-- Data listing follows --

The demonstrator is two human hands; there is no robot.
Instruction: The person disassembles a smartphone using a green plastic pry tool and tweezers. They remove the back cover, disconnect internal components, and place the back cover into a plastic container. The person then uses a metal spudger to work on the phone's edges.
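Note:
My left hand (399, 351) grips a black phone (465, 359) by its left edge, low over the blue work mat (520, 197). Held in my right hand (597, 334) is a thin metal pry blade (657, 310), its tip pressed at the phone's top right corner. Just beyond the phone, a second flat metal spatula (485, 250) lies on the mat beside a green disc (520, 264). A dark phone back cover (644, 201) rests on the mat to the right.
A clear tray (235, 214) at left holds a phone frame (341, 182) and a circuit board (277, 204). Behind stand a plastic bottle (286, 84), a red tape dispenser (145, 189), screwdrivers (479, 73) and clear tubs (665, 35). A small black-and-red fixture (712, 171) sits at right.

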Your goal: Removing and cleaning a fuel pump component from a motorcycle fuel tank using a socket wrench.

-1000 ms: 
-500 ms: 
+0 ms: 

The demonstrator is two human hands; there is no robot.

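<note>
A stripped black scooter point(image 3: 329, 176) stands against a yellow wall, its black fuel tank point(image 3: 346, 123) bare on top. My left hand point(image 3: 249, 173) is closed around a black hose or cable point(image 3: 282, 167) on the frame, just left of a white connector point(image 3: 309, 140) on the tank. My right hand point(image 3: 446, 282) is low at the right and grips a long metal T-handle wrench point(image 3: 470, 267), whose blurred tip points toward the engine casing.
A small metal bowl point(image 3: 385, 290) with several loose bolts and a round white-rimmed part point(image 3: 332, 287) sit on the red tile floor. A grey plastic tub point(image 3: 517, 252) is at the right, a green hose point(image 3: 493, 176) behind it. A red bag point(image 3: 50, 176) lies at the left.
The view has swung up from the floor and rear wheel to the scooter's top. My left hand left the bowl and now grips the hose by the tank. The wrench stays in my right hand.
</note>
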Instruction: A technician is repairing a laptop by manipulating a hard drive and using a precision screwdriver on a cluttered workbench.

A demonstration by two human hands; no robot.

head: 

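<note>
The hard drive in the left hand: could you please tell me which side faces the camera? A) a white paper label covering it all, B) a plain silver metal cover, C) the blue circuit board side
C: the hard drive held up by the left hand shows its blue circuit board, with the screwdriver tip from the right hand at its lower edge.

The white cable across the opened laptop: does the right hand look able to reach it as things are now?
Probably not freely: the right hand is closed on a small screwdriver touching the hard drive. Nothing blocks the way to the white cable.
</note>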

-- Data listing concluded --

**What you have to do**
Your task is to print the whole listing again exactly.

**Answer to this task**
The demonstrator is two human hands; there is no robot.
Instruction: The person disassembles a smartphone using a green plastic pry tool and tweezers. They remove the back cover, disconnect internal components, and place the back cover into a plastic container. The person then uses a metal spudger to work on the phone's edges.
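Note:
My left hand (399, 351) grips a black phone (465, 359) by its left edge, low over the blue work mat (520, 197). Held in my right hand (597, 334) is a thin metal pry blade (657, 310), its tip pressed at the phone's top right corner. Just beyond the phone, a second flat metal spatula (485, 250) lies on the mat beside a green disc (520, 264). A dark phone back cover (644, 201) rests on the mat to the right.
A clear tray (235, 214) at left holds a phone frame (341, 182) and a circuit board (277, 204). Behind stand a plastic bottle (286, 84), a red tape dispenser (145, 189), screwdrivers (479, 73) and clear tubs (665, 35). A small black-and-red fixture (712, 171) sits at right.
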
Your goal: Removing and cleaning a fuel pump component from a motorcycle fuel tank using a socket wrench.

-1000 ms: 
-500 ms: 
+0 ms: 

The demonstrator is two human hands; there is no robot.

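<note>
A stripped black scooter point(image 3: 329, 176) stands against a yellow wall, its black fuel tank point(image 3: 346, 123) bare on top. My left hand point(image 3: 249, 173) is closed around a black hose or cable point(image 3: 282, 167) on the frame, just left of a white connector point(image 3: 309, 140) on the tank. My right hand point(image 3: 446, 282) is low at the right and grips a long metal T-handle wrench point(image 3: 470, 267), whose blurred tip points toward the engine casing.
A small metal bowl point(image 3: 385, 290) with several loose bolts and a round white-rimmed part point(image 3: 332, 287) sit on the red tile floor. A grey plastic tub point(image 3: 517, 252) is at the right, a green hose point(image 3: 493, 176) behind it. A red bag point(image 3: 50, 176) lies at the left.
The view has swung up from the floor and rear wheel to the scooter's top. My left hand left the bowl and now grips the hose by the tank. The wrench stays in my right hand.
</note>
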Instruction: A technician is repairing a laptop by manipulating a hard drive and using a precision screwdriver on a cluttered workbench.

A demonstration by two human hands; no robot.

head: 

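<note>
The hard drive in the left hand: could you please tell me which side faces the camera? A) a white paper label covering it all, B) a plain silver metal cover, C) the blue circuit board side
C: the hard drive held up by the left hand shows its blue circuit board, with the screwdriver tip from the right hand at its lower edge.

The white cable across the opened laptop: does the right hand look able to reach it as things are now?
Probably not freely: the right hand is closed on a small screwdriver touching the hard drive. Nothing blocks the way to the white cable.
</note>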

The required answer is now complete.